Exercise aim: Look through the listing below, and wherever a line has the string "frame", copy it.

Available data Block Start

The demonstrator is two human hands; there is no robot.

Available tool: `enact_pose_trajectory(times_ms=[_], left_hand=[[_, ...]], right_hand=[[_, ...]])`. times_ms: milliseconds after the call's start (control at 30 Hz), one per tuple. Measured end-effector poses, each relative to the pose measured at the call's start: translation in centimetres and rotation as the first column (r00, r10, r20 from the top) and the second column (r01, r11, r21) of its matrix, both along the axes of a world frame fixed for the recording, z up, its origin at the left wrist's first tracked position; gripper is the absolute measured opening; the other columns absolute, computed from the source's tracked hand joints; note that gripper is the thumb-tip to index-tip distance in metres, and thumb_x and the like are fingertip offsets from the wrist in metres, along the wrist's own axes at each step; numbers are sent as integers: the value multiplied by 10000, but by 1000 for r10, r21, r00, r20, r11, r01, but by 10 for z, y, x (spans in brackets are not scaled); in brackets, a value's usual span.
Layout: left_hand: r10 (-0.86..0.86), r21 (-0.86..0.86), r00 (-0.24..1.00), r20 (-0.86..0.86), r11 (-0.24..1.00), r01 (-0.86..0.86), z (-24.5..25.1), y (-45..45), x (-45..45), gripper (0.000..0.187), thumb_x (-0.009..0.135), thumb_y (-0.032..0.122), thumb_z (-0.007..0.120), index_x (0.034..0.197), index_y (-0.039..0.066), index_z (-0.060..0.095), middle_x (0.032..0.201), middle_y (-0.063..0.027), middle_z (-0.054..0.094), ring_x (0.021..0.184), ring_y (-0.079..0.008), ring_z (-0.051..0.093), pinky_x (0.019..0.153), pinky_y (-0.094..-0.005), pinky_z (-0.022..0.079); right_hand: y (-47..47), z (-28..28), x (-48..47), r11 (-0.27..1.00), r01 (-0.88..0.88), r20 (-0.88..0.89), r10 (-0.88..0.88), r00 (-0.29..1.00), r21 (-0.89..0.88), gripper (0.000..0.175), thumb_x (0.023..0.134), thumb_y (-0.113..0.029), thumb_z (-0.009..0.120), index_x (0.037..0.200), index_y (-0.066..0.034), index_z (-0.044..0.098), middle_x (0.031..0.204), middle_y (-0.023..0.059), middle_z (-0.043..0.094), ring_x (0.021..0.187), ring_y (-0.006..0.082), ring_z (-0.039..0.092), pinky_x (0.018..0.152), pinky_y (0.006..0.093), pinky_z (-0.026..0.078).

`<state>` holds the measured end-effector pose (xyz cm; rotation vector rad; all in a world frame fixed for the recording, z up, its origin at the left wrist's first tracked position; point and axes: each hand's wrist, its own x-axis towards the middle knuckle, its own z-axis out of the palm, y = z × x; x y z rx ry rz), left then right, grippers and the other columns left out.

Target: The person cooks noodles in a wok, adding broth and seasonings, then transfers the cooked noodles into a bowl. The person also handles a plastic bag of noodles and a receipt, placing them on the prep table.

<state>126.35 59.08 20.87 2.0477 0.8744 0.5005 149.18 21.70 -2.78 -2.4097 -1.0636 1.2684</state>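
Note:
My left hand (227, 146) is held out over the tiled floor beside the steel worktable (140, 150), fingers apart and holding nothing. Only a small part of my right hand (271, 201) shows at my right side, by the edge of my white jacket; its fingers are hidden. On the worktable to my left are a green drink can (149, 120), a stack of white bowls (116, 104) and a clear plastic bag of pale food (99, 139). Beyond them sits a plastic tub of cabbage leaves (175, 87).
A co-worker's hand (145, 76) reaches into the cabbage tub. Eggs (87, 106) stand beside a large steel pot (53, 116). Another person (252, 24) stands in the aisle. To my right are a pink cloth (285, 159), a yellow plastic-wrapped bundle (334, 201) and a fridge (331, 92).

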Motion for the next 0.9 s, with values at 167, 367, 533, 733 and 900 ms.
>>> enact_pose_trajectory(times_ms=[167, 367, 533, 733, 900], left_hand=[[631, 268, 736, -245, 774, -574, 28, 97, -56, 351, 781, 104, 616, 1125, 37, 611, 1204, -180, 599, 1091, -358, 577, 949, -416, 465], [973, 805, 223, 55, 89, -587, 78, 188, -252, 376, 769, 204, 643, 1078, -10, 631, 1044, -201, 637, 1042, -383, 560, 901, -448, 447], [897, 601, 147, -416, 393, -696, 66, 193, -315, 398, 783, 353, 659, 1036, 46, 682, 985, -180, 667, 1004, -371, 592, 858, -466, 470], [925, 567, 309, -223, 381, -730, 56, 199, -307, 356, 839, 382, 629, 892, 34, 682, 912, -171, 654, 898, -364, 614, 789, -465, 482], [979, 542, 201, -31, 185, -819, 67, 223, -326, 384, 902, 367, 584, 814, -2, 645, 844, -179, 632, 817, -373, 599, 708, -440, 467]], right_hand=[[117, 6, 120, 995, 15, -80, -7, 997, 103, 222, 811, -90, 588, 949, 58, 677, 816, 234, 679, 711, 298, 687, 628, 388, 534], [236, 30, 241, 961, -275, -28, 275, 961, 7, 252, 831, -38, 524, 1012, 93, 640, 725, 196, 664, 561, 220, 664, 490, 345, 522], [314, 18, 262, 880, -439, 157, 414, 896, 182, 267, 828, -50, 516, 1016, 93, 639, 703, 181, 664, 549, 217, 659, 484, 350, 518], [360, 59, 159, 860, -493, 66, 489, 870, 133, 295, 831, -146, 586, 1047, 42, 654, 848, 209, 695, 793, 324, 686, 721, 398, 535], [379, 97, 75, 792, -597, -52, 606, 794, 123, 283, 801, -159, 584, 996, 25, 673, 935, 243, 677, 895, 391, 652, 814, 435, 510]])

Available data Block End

Written solution:
Available tool: `enact_pose_trajectory(times_ms=[_], left_hand=[[_, ...]], right_hand=[[_, ...]])`. times_ms: milliseconds after the call's start (control at 30 Hz), one per tuple. Measured end-effector poses, each relative to the pose measured at the call's start: translation in centimetres and rotation as the first column (r00, r10, r20 from the top) and the second column (r01, r11, r21) of its matrix, both along the axes of a world frame fixed for the recording, z up, its origin at the left wrist's first tracked position; gripper is the absolute measured opening; the other columns absolute, computed from the source's tracked hand joints; note that gripper is the thumb-tip to index-tip distance in metres, and thumb_x and the like are fingertip offsets from the wrist in metres, along the wrist's own axes at each step; numbers are sent as integers: the value multiplied by 10000, but by 1000 for r10, r21, r00, r20, r11, r01, but by 10 for z, y, x (spans in brackets are not scaled); in brackets, a value's usual span.
`<state>` holds the measured end-effector pose (xyz cm; rotation vector rad; all in a world frame fixed for the recording, z up, its origin at the left wrist's first tracked position; point and axes: each hand's wrist, its own x-axis towards the middle knuckle, its own z-axis out of the palm, y = z × x; x y z rx ry rz), left then right, grippers and the other columns left out.

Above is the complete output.